Nice work! This reminds me of my dynamo light projects :beer:

What is the reason to use a flashlight as host, when one can cheaply get bike lights with more suitable beam patterns (e.g. sharp cut-off) second hand? Did you want something, that can utilize high CRI 3535 LEDs?

As an example here is a driver I made for the B&M Luxos: front (low & high beam) + rear + standlight (just a supercap)

Plastic host? And what about heat dissipation?

It is a “hybrid” host. The driver sits in the plastic bottom, while LEDs and MCPCB have direct contact to the aluminum lid.

Here you can see one of my first mods, with a circuit similar to the standard (same as pilom) one (no uC and no buck). I also used e17a at the beginning, because I liked high cri with lower color temp. However Osram Oslon might be better suited (smaller -> better projection / cutoff; higher current capability, easier to reflow). One needs LEDs which can be placed right next to each other with minimal free space inbetween phosphors. Thats why normal 3535 LEDs are hard to integrate into these lights, as one needs 6V - 9V setups.

In the most recent version of this mod there are two rows of 2 Osram Compact PLs each (high and low beam) which are controlled via mosfets.
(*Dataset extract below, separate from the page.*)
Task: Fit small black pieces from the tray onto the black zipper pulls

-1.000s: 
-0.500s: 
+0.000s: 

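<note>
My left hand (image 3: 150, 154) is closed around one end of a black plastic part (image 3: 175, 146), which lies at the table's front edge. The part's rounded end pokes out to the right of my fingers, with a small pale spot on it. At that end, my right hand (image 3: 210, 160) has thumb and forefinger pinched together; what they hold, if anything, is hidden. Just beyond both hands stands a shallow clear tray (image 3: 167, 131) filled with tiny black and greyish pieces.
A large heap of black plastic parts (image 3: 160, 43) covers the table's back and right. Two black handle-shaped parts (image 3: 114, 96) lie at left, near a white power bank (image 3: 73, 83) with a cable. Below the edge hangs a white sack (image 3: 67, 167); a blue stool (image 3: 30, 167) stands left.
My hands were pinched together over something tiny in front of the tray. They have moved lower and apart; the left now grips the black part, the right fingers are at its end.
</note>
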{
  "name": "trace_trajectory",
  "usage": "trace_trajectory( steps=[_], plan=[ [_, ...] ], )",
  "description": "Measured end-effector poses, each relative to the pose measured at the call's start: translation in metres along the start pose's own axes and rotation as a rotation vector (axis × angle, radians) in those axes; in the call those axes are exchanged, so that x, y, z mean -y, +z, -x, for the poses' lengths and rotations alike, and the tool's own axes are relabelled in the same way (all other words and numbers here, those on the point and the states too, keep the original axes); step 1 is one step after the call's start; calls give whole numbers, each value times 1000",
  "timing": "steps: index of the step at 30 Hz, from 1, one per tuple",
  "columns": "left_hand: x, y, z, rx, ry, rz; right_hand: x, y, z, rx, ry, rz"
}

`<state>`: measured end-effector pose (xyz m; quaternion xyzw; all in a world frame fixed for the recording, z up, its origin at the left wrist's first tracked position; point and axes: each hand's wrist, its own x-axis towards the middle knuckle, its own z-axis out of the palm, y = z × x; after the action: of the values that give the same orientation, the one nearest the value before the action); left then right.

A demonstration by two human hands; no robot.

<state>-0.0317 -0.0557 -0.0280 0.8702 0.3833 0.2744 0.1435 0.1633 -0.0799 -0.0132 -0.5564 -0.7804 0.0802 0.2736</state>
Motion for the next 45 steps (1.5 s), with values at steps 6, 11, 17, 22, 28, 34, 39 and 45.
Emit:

When in high beam mode, the uC measures cycling speed and dynamically adjusts high / low beam ratio (more high beam as cycling speed increases).

10$ Magicshine knockoff + 60x20lens + rectifier and cap.

A simple compromise for countryside :+1: … but I also want to cycle on the road and have all the dynamo lumens :smiling_imp:

Hi guys, sorry for the dead time, I had no notifications of your answers and summertime does not urges me to build the light.

Originally I choose the flashlight host because it is fairly easy to build, you can just put your stuff inside and go.

Considering the scavenged bikelight idea, my main concern is about the light output it can reach.
What led configuration are they made for ? I can’t see were you should put the mcpcb + led.
Plus how many leds can you put in the board without messing with the beam pattern (the reflector being made for only one source, I guess…)
I would very pleased to know how this could be built !

Just like you, I want to get the best lumen output, and a custom build looks like the best answer.
That is why I am leaning toward something like a triple XP-L HI with 10049 and 10048 carclo optics, in order to get a wide close field coupled with one or two narrow spots. But I can’t find literature about that, so I fear that I am missing something

The flashlight build might be a good starting point. Maybe u can try out one of these simple pilom circuits. Afterwards u can still opt for an even better solution using a scavenged proper bike light.

Regarding MCPCB + LED in scavenged bike light u can check this post out. There u can see the latest status of my build.

Literature barely exists… u gotta find out yourself :grin: .

Yup, the light is built and works, with Pilom 9. The problem is that a triple nichia 219c with carclo 10510 gives a very wide beam, that is not ok for road use.

Thank you, I would never had found that ! Glad Deepl is here ahah !

Finally, few pictures of the build.

The plastic case contains the main circuitry, based on Pilom 9. It has 2 switch : 1 general, and one to choose slow/fast mode (see pilom).

The light itself is made of a convoy s21a host. Inside, is a triple nichia 219c 4000K, with a carclo 10510 (20 mm triple elliptical)


1 Thank

Great setup, thanks for sharing!

Is it possible to implement automatic mode switching without a uC? Maybe with a frequency filter?

Thanks ! It’s a bit messy, but good enough for a V1 :slight_smile:

Sure you can, as pilom explains

He made a circuit for automatic switching for both methods : dynamo frequency based as well as led drive current comparison.